In 2019, Steier had lunch with a former colleague who was on his second successful startup venture. “When he explained the mission and vision of Gretel.ai, I was instantly hooked,” she says. “The mission was to remove the privacy barrier to sharing data for everyone. Easy access to data had been the thorn in my side for as long as I could remember.”
Joining Gretel.ai “was like coming home,” Steier says. “My career has always been driven by my passion for data, and now I am able to focus on helping everyone harness its power and potential.”
A day in the life of a machine learning scientist
“I like to start my workday by looking over my reading queue and seeing what’s either interesting or relevant to read that morning,” Steier says. “Then I usually have a couple meetings each day—either on company or research team related topics. I try to keep my meetings grouped together so I can have focused time on whatever research project I’m currently on.”
Sometimes that work involves more reading to explore what has been done so far or searching for technology innovations that might inspire some new angle to a project. Steier spends a good deal of the day building various proofs of concept, each connected to a vision in the company’s product roadmap.
“We’re currently hiring, so once a week I’ll have a phone screen or interview,” Steier says. “We write a lot of blogs, give interviews, do podcasts and talks, so I might spend some time on one of those items. Maybe once a month I’ll get involved with a specific company’s use case and help [plan] a solution. We chat a ton on Slack on both work-related topics and random interesting or amusing topics.”
Career defining moments
We asked Steier about her most memorable career moments. “What really stands out was the aha moment at Encyclopedia Britannica, when I realized my profound love and fascination for data,” Steier says. “I can remember the exact moment I was explaining it to a colleague at a conference. Saying it out loud made it really sink in. I’ve carried that passion with me throughout my career.”

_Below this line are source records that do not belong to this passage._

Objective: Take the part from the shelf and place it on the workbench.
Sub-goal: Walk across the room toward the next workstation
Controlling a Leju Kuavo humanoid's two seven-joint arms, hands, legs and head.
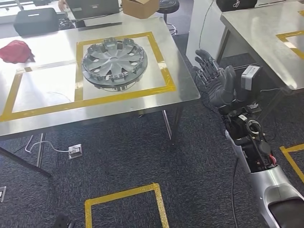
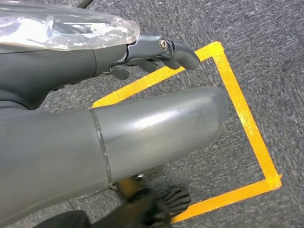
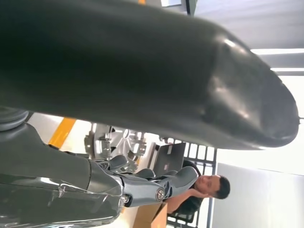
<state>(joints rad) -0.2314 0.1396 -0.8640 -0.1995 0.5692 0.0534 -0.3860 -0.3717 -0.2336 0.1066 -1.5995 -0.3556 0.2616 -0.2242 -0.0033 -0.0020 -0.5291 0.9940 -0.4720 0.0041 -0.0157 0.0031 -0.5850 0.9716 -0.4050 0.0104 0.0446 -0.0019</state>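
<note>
Resting inside a yellow-taped square, the part [image 1: 114, 61] lies flat on the bench [image 1: 179, 90]. Right hand [image 1: 216, 78] — at three o'clock of it — hangs released, fingers spread; left hand [image 2: 157, 52] grasps nothing.

No text, label, brand, number or sign can be read in any of the views. A small white label on the right arm [image 1: 242, 117] is too small to make out.
</note>
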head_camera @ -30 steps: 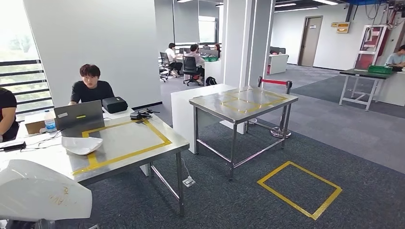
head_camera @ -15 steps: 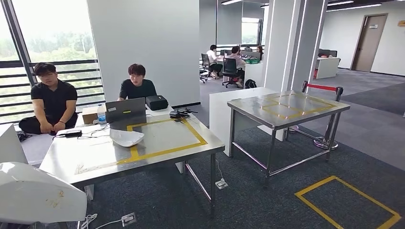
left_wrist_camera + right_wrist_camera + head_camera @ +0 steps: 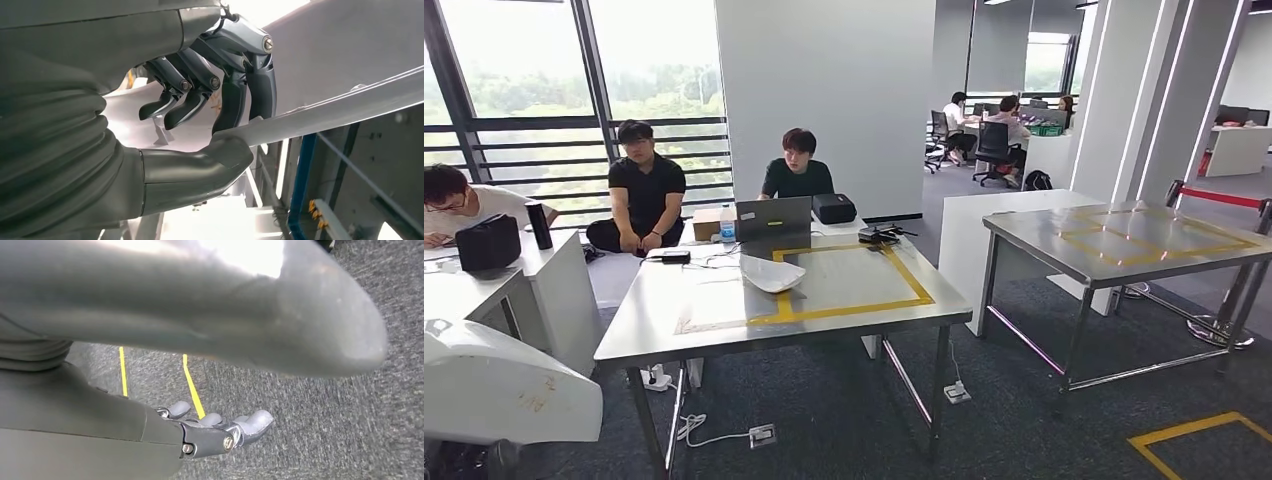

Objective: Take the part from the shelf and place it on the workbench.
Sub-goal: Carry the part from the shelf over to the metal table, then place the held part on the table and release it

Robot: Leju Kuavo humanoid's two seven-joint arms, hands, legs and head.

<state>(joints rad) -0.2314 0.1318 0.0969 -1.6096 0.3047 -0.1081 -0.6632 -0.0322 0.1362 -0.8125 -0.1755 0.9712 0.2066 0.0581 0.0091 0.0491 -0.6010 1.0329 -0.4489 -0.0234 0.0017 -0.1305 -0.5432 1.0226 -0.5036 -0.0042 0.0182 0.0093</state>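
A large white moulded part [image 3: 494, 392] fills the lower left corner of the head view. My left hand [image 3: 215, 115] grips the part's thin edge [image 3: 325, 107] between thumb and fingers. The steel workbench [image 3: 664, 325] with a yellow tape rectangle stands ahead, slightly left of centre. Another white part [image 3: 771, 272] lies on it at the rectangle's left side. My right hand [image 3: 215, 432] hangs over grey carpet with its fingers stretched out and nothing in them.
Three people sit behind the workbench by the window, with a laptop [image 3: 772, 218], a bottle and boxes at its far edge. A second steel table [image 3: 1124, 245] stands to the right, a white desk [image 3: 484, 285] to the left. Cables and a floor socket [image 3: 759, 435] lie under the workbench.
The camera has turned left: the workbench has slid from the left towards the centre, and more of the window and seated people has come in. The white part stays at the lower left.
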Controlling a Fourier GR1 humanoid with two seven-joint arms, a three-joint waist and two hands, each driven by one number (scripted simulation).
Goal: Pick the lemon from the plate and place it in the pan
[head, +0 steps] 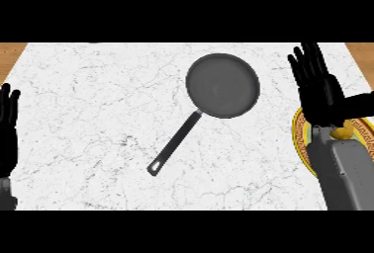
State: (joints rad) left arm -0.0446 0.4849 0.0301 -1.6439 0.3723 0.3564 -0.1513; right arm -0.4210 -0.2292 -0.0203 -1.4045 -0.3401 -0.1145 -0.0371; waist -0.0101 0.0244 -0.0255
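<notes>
Lemon (340, 132) on the plate (298, 129), mostly hidden beneath the right hand (319, 89), whose fingers are straight and open above it. Left hand (7, 123) rests open at the left edge. Step: reach; next, a descent and grasp, then carry to the pan (223, 85).

tabletop (95, 108): white marble with grey veins
edges (11, 49): brown wood strips at both upper corners
</notes>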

More recently, “joining Gretel has caused me to become re-energized about my passion for data and what it is enabling spaces in the machine learning and AI,” Steier says. “When I first started working within the world of data, a lot of what companies were doing was hindered by the inability to access or share data due to privacy concerns. But I’ve been watching this change in real time thanks to synthetic data. Tools, like what we are building at Gretel, remove barriers and allow data to become ever more democratized. I see this as enabling tech communities across the world to utilize more datasets and harness the power they provide.”
Getting a PhD also opened a lot of doors, Steier says. “After that, continued learning became just a natural and necessary part of my career,” she says. “This has always meant lots of reading, communication with colleagues and being open to trying out new ideas.”
Inspirations and advice for others
Her parents were her biggest inspiration, Steier says. “During most of my life, my father was a professor of electrical engineering at USC [University of Southern California], and my mother owned several clothing stores. It was always clear they enjoyed their work. Going to college was never a question, just a natural part of growing up. Having the courage to push forward and go to grad school was solidly based on my parents’ unwavering faith that I could accomplish that.”
“No life is without hardship, but I believe my passion in my work has helped me to be resilient,” she says. “Through every loss of a loved one, my work provided a refuge that helped me regain my footing.”
For others seeking a path similar to her own, Steier’s advice is simple: “Get educated, follow your heart, and continuous learning,” she says.